Prompt
From the entries below, transcribe exactly the lines between the line holding "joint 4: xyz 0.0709" and the line holding "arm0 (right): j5", inclusive; skip all other lines.

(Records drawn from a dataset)
■ ■ ■
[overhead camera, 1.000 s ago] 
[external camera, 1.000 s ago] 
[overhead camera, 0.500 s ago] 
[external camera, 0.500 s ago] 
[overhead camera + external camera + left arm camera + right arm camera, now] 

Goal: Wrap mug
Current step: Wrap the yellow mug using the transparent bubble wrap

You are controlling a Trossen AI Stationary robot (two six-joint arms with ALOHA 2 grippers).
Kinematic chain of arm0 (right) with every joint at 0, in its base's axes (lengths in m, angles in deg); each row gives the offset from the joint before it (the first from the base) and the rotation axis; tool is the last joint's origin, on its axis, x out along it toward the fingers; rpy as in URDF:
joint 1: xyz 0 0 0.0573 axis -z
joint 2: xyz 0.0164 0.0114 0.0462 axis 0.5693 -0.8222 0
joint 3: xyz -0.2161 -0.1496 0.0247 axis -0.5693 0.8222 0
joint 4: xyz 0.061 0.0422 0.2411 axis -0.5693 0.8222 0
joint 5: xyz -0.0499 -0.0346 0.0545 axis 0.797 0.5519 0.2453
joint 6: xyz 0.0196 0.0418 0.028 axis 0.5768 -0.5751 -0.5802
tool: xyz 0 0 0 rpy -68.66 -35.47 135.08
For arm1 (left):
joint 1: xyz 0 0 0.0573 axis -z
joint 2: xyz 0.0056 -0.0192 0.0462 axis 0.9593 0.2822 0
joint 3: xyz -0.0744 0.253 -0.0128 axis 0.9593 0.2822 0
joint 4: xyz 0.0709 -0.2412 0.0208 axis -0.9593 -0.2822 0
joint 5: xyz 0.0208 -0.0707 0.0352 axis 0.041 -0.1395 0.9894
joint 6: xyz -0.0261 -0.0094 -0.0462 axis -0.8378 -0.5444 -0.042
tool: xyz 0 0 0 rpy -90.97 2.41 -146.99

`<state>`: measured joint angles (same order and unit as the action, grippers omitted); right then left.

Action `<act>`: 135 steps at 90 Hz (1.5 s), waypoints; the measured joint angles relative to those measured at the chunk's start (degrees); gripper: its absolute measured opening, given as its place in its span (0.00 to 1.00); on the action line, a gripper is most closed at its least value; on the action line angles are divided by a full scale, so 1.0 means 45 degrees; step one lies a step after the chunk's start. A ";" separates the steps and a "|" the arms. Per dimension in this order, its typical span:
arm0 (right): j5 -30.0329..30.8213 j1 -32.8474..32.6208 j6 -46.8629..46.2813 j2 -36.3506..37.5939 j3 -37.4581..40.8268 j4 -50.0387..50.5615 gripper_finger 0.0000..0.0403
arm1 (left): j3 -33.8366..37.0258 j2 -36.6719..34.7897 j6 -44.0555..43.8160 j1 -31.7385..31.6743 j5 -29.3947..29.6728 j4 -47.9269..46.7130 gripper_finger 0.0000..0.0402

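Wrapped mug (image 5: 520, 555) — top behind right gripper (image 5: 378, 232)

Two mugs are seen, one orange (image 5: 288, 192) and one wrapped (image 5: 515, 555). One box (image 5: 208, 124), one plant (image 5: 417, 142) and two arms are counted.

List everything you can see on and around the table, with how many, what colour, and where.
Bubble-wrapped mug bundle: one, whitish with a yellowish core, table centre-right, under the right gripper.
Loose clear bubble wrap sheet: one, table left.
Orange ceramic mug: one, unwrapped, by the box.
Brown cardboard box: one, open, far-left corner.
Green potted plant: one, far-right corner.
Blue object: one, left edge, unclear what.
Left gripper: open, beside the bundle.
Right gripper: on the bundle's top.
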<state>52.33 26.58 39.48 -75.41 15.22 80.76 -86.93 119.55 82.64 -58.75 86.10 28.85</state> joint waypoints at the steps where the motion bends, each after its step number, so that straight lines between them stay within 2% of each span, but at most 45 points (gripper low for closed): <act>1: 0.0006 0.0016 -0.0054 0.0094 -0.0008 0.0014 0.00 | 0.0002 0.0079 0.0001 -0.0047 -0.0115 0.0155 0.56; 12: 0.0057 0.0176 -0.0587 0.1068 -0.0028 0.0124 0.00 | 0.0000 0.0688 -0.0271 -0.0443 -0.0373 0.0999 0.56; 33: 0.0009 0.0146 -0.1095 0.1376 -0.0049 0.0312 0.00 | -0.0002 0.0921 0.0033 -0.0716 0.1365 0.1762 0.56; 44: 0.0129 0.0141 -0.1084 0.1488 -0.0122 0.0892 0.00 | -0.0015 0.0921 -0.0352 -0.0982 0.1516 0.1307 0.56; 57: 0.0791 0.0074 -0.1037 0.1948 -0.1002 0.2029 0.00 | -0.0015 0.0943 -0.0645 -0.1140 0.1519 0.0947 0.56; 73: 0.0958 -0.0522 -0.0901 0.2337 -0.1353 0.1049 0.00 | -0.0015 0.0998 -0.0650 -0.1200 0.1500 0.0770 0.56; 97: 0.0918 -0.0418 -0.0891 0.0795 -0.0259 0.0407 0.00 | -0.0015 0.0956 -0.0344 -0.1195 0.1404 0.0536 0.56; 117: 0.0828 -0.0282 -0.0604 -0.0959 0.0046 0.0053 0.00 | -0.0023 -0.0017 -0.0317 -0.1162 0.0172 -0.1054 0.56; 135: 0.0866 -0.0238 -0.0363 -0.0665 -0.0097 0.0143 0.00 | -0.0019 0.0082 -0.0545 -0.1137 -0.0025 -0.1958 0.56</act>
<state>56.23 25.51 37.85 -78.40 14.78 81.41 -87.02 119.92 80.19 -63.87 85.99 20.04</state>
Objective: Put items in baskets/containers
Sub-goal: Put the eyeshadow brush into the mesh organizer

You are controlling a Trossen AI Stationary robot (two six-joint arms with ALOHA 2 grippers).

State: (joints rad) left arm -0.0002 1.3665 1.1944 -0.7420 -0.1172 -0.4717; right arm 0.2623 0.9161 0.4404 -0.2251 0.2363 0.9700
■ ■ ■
Task result
joint 4: xyz 0.0709 -0.2412 0.0208 axis -0.9593 -0.2822 0
joint 5: xyz 0.0208 -0.0707 0.0352 axis 0.041 -0.1395 0.9894
joint 6: xyz -0.0261 -0.0094 -0.0462 axis -0.8378 -0.5444 -0.042
tool: xyz 0 0 0 rpy -90.97 2.41 -146.99

`<state>`: measured joint angles (same order and unit as the action, grippers omitted); right then left.

Action `<act>`: 135 steps at 90 Hz (1.5 s), waypoints; the measured joint angles relative to those measured at the chunk's start (degrees); gripper: its absolute measured opening, given as its place in its span (0.00 to 1.00); on the action line, a gripper is most closed at its least value; on the action line angles are divided by a full scale, so 1.0 means 45 degrees; step one lies a step after the chunk's start. A ";" separates the steps and a "|" the arms. Per dimension in this order, its typical span:
arm0 (right): j5 -30.0329..30.8213 j1 -32.8474..32.6208 j6 -46.8629..46.2813 j2 -36.3506..37.5939 j3 -37.4581..40.8268 j4 -50.0387..50.5615 gripper_finger 0.0000..0.0403

The exercise has been finished.